2. Set your intentions carefully. Be committed, not attached, to a specific outcome. Give people the psychic freedom to choose. Be someone around from whom they experience freedom, not pressure.
Today brings the next and last step:
3. Prove you’re trustworthy. Take action. Show ‘em who you are, and who you aren’t. This is the step where the pragmatic, concrete, achievement-driven parts of us get to breathe a sigh of relief.
How do you prove it? Here’s a list, based on Chapter 22 of “The Trusted Advisor” which identifies the highest impact and fastest payback things you can do to build trust. I’ve organized it by the four variables of the Trust Equation and zero-ed in on actions that require moments, maybe hours, but certainly not days or months:
· Show you’ve done your homework
· Take a point of view
· Speak the truth, including ‘I don’t know’
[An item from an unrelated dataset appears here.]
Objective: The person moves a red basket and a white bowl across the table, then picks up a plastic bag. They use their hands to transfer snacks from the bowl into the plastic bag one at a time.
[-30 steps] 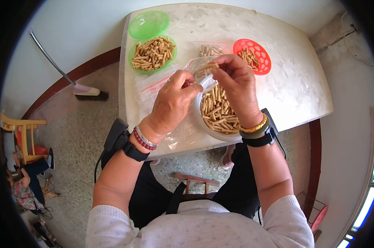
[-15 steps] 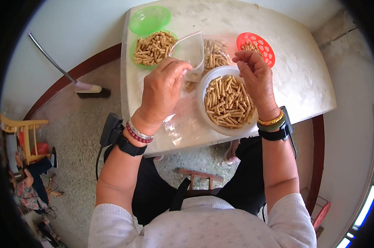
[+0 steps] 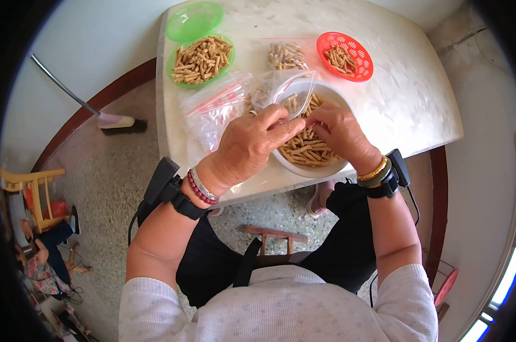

· Answer direct questions with direct answers
· Express your passion for your subject
· Combine your words with presence
· Make small promises and consistently follow through
· Be on time
· Use their terminology
· Dress appropriately
· Be willing to name the proverbial elephant in the room
· Listen with empathy
· Tell your client something you appreciate about him or her
· Address your client by name
· “Be yourself. Everyone else is already taken.” — (a quote from “Trust-Based Selling”)
· Build a shared agenda
· Practice ‘thinking out loud’ with your client
· Give away ideas
· Steer clear of “premature solutions” (courtesy of Neil Rackham, author of SPIN Selling)
· Ask great questions, from a place of curiosity.
Remember that according to our research, trustworthiness requires good ‘scores’ on all four variables in the equation. Choose a combination of actions, based on your audience and your own strengths and weaknesses. And don’t forget Steps 1 and 2—the woo woo before you do do—because the choices you make and the impact you have in the realm of doing are directly tied to your mindsets and intentions.
Think trust takes time? Think again. Unlearning our old ways of being in relationships with others takes time. Trust—not so much.